Valerie is deathly pale in the morning, so I allow her to face her misery and head for the beach. Johanna, sitting on the sand, watches me as I come up to her.
“I don’t want this,” she says, looking up at me petulantly.
“You don’t want what?”
“This!” She waves her arm at the scene before us.
“Take it, baby. What do you think I’m seeing?” I say and walk away.

“I felt so good after you told me to, ‘Take it, baby. What do you think I’m seeing?’ that I just went to a quiet place and took it. And it was terrible: the light was blinding and the sounds were deafening.
“You know what some of us are going through, Eddie, lying in a fetal position, burning with fever and smelling of sulphur, fire and brimstone iy says in The Bible? We’re dying. And it’s important that we see our suffering through to the end and not try to escape from it. When the fever comes to an end it feels so good. We may have found a way to die and to return, Eddie.”
“Do you think so, Johanna?”
“And it was all brought on by your rejection of us. You know the grief we suffer when someone we’re fond of leaves us or dies?

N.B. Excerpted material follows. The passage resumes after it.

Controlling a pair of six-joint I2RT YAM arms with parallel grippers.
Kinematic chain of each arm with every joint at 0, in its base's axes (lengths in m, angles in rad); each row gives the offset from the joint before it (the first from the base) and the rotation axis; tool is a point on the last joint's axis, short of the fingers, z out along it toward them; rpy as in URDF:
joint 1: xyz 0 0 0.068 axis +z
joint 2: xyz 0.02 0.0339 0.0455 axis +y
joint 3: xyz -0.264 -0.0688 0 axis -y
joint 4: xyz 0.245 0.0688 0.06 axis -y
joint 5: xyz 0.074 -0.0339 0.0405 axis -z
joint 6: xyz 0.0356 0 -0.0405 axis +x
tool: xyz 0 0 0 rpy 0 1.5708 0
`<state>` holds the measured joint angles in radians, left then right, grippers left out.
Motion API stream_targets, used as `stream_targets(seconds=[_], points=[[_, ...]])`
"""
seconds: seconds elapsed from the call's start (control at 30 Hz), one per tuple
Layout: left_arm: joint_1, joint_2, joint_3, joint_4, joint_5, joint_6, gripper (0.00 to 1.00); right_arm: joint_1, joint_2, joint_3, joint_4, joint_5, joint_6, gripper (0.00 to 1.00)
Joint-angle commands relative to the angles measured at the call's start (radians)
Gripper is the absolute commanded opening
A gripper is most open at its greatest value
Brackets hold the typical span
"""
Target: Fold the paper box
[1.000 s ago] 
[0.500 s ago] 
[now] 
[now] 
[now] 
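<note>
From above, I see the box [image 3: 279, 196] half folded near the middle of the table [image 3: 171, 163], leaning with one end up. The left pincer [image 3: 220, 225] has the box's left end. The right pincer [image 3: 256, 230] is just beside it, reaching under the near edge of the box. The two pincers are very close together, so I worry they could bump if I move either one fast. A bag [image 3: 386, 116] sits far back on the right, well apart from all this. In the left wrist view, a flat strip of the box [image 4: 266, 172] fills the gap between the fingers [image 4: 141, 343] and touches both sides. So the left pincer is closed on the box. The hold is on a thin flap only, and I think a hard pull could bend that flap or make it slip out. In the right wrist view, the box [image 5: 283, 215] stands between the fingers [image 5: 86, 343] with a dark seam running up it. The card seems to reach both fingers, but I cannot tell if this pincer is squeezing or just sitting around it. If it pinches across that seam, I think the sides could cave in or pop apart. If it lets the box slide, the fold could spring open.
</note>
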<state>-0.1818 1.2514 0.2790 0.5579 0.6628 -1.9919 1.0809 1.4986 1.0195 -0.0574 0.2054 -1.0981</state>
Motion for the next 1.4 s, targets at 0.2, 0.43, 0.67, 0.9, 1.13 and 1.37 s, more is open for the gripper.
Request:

Well, that’s the grief that some of us are suffering now.”

“Valerie’s gone off with Chris for a few days to help him kick his habit,” Cindy tells me. “You know, Eddie, sometimes I see her eyes become unclear again.”
“Yes, I’ve seen that in your eyes, too, Cindy. You and Johanna and Valerie had such clear eyes when you came out of what we dub the Death Trip that I almost believed that there might be something to it. But soon doubt and uncertainty began to reappear in your eyes, and it became obvious that the trip had no lasting effect."

“Chris wants to tell you about a dream he had, Eddie,” Valerie says.
"No, I don't want to hear any more dreams."
"Just this last one, Eddie.Tell it, Chris.”
“I dreamt that I was in a hot desert. The sun was beating down on me, and I was incredibly thirsty. Suddenly, I came upon a Goan ice cream vendor lying dead on the sand, his bicycle down beside him and his ice cream boxes scattered all about. He looked just like you, Eddie. I reached into one of the boxes and frantically pulled out an ice cream stick. But when I went to eat it I couldn’t open my mouth.”
“The meaning of the dream seems to be quite clear, Chris. The dead ice cream man was the Eddie you killed when you spoke to Valerie after I’d told you both not to speak to each other. Valerie, did what I’d asked her to do and was unable to open her mouth to speak to you. But you spoke to her. So, in your dream you were punished for that by not being able to open your mouth to eat the ice cream you craved. Finally, the torrid heat of the desert was a result of the guilt you felt for being untrue to me.”

“I’m not afraid of becoming pregnant any longer,” Valerie says to no one in particular, as she comes skipping out of the house next to Joe Bananas where she’s staying with Chris.
She’s living out her dream of the couple in the house. It seems that most people must try to make their dreams come true until they realize that those dreams are actually nightmares.
As for me, without dreams and with nothing to live for, I'm just gong on nicely for no reason at all. I could have been here four years ago, in '68, when the sun came to me, but no regrets. No, I'm grateful for all that has happened to me because it has resulted in my becoming who I am.